De Elfen en de Schoenmaker

Op een dag had een arme schoenmaker, zonder dat hij daar zelf iets aan kon doen, nog maar net genoeg leer over voor één paar schoenen. In de avond sneed hij het leer, zodat hij de volgende ochtend de schoenen kon maken en ging naar bed, maar in de ochtend vond hij tot zijn verbazing twee afgemaakte schoenen op zijn werktafel. Vol onbegrip keek hij naar de schoenen en zag dat ze meesterlijk goed gemaakt waren.

Even later kwam er een klant zijn winkel binnen die de schoenen wilde passen. Hij liep even rond en was zo tevreden, dat hij véél meer voor de schoenen betaalde dan gebruikelijk was. De schoenmaker kon van het geld genoeg leer kopen voor twee paar schoenen. Diezelfde avond sneed hij het leer om in de ochtend aan de slag te gaan, maar toen hij wakker werd, waren de schoenen al klaar. En een paar uur later had hij de schoenen alweer verkocht aan zijn tevreden klanten en had hij genoeg geld voor leer voor vier paar schoenen.

En ook die volgende ochtend vond hij weer vier paar kant-en-klare schoenen. Zo ging het een hele tijd: al het leer dat hij in de avond sneed en klaarlegde, was op de één of andere magische manier in de ochtend een complete schoen. Al snel was de schoenmaker niet meer arm en leefde in voorspoed.

Op een avond, niet lang voor Kerstmis, toen de man weer leer had gesneden, zei hij tegen zijn vrouw: ‘Zullen we eens opblijven om te kijken wie ons helpt?’ De vrouw vond dit een goed idee en ze verstopten zich in een hoekje van de kamer. Toen het middernacht werd, verschenen er twee mooie, kleine en naakte mannetjes. Ze gingen zitten aan de werktafel van de schoenmaker en maakten schoenen van het leer.

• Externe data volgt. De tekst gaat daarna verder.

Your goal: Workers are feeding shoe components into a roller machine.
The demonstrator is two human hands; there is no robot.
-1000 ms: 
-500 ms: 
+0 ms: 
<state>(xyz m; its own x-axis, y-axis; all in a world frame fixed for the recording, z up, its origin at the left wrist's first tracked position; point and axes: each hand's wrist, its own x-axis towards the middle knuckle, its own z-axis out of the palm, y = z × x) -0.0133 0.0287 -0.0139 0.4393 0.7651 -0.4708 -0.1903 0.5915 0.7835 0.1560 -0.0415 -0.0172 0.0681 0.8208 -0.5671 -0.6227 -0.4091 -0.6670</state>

Toen al het werk gedaan was, stopten ze en renden snel weg.

De volgende morgen zei de vrouw: ‘Die kleine mannetjes hebben ons veel voorspoed gebracht, laten we hen tonen dat we dankbaar zijn. Ze zullen het vast koud hebben zonder kleren. Ik zal wat kleine t-shirts, vesten, jassen, broeken en sokken voor ze maken. Als jij dan een paar kleine schoentjes voor ze maakt, dan hebben ze het met Kerstmis lekker warm.’

Zo gezegd, zo gedaan. Ze legden alle presentjes klaar voor de kleine mannetjes en verstopten zich om te zien hoe ze zouden reageren. Om middernacht kwamen de mannetjes binnen. Ze wilden direct aan het werk gaan, maar zagen in plaats van leer, alleen maar cadeautjes. Eerst waren ze verbaasd, maar al snel werden ze dol van vreugde. Ze kleedden zich razendsnel aan en zongen:

‘Nu we zo mooi zijn om te zien,
Hoeven we niet meer te werken voor tien’

Ze dansten en sprongen over de stoelen en banken. Toen ze uitgedanst waren, verdwenen ze door de deur. Niemand heeft daarna meer iets van ze vernomen. Wat we wel weten, is dat de schoenmaker en zijn vrouw nog lang en gelukkig leefden.